Jeremiah no doubt saw the following circular that was published in the New York Scientific American and picked up by numerous newspapers across the country in March 1848:
Mr. Joseph Grant, of Providence, Rhode Island (or of Delaware, Ill.) has invented a machine for making bricks, which is one of the greatest labor saving machines ever invented. It is entirely new and original and with proper power, (2 horses,) will make more than one thousand bricks in one minute, or thirty thousand per hour, allowing the machine to be one half the time receiving the clay. The machine is locomotive and is drawn over the yard, leaving three rows of pressed bricks upon the ground as handsomely as though laid by hand. It requires only one man to tend the machine. A patent is secured and a machine will be ready to work in two or three weeks.
Addressed to Joseph Grant, Esq., Providence, Rhode Island
February 26th 1848
Joseph Grant, Esq.
Providence, Rhode Island
I see a communication in the New York Bulletin of a new Brick Machine invented by you. It says with proper (or 2 horse power) it will make more than one thousand bricks per minute or 30 thousand per hour, which I thought must be a mistake. It says your machine is locomotive leaving 3 rows of pressed bricks on the ground as it moves along.

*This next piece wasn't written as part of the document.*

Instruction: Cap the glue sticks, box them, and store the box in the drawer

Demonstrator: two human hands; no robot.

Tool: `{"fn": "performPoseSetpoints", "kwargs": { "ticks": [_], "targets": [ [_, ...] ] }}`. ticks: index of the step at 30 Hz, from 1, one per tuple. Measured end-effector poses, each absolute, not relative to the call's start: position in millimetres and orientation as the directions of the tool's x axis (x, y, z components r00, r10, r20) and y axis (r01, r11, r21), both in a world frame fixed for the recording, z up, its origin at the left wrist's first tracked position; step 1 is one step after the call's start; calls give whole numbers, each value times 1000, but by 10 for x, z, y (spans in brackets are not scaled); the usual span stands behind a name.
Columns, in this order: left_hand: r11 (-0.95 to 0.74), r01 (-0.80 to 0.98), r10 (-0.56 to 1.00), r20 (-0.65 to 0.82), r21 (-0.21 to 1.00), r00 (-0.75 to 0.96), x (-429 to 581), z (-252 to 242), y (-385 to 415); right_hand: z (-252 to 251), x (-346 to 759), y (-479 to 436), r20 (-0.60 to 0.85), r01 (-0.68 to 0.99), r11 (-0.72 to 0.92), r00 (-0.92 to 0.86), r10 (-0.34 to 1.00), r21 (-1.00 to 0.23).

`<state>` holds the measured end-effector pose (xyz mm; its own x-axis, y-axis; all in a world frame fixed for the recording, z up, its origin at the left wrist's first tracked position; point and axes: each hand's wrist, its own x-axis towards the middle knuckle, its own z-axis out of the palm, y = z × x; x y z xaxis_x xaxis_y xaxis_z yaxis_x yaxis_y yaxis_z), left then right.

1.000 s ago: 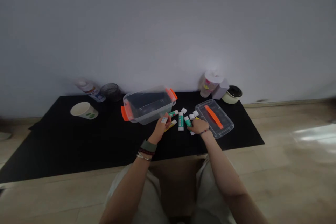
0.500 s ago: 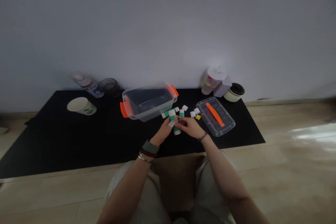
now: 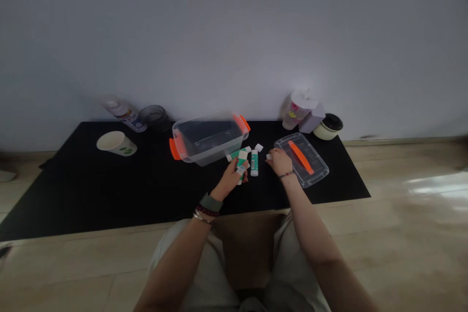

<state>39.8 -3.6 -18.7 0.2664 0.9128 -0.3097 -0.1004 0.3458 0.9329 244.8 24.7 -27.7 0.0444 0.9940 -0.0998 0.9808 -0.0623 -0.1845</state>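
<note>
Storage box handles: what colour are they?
The clear plastic storage box has bright orange handles at its ends; they show best in the head view.

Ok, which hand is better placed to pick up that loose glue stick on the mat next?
Probably the right hand: it looks empty, and the loose glue stick lies close to it on the mat. The left hand is wrapped around another glue stick.
</note>
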Motion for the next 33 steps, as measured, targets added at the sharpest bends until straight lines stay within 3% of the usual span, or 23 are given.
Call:
{"fn": "performPoseSetpoints", "kwargs": {
  "ticks": [2,4,6,8,11,15,20,23,26,29,33],
  "targets": [
    [342,-95,912,-306,935,273,407,-195,-38,-298,2446,277,-36,954,-55,46,998,-295],
    [338,-83,905,-300,938,301,412,-203,-43,-325,2438,311,48,853,-36,72,996,-521],
    [330,-67,891,-288,942,350,415,-202,-58,-351,2405,330,44,595,-32,114,992,-803],
    [328,-50,873,-283,943,397,417,-193,-79,-362,2342,320,-81,218,-100,91,993,-971],
    [335,-23,848,-292,942,442,421,-176,-109,-333,2230,261,-231,-184,-241,-75,970,-953],
    [340,3,827,-300,940,475,424,-162,-121,-253,2121,186,-210,-322,-256,-172,963,-911],
    [365,-11,816,-314,931,486,399,-145,-109,-194,2050,152,-65,-194,-84,-103,993,-977],
    [412,-15,787,-348,911,510,369,-143,-110,-147,2016,101,101,93,107,-71,992,-990],
    [440,6,744,-368,898,558,344,-155,-126,-91,1989,18,218,391,254,-135,967,-885],
    [451,20,717,-376,892,587,336,-182,-148,-58,1977,-58,194,542,278,-207,959,-793],
    [520,65,670,-454,852,587,344,-220,-166,-54,1971,-115,166,580,288,-254,953,-762]
  ]
}}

It says your patent is secured and you expect to have one to work in a few weeks.
Will you please drop me a line by return mail informing me about your Machine and if the above is correct or not, and what you would charge for the right — exclusive right — for Cook, Grundy, Will, and Lasalle Counties, State of Illinois, and say what price for Cook County alone. Chicago is in Cook County.
You will say what the expense of a machine is and can we make one from a description or must we get of you a model and does the clay require more or less working than usual before put in the machine, and how many hands, horses &c. does it require. I would like to purchase a [machine] if it will be any advantage to me or to CHicago as considerable of brick buildings is about to be erected. I expect to erect 2-4 story stores myself.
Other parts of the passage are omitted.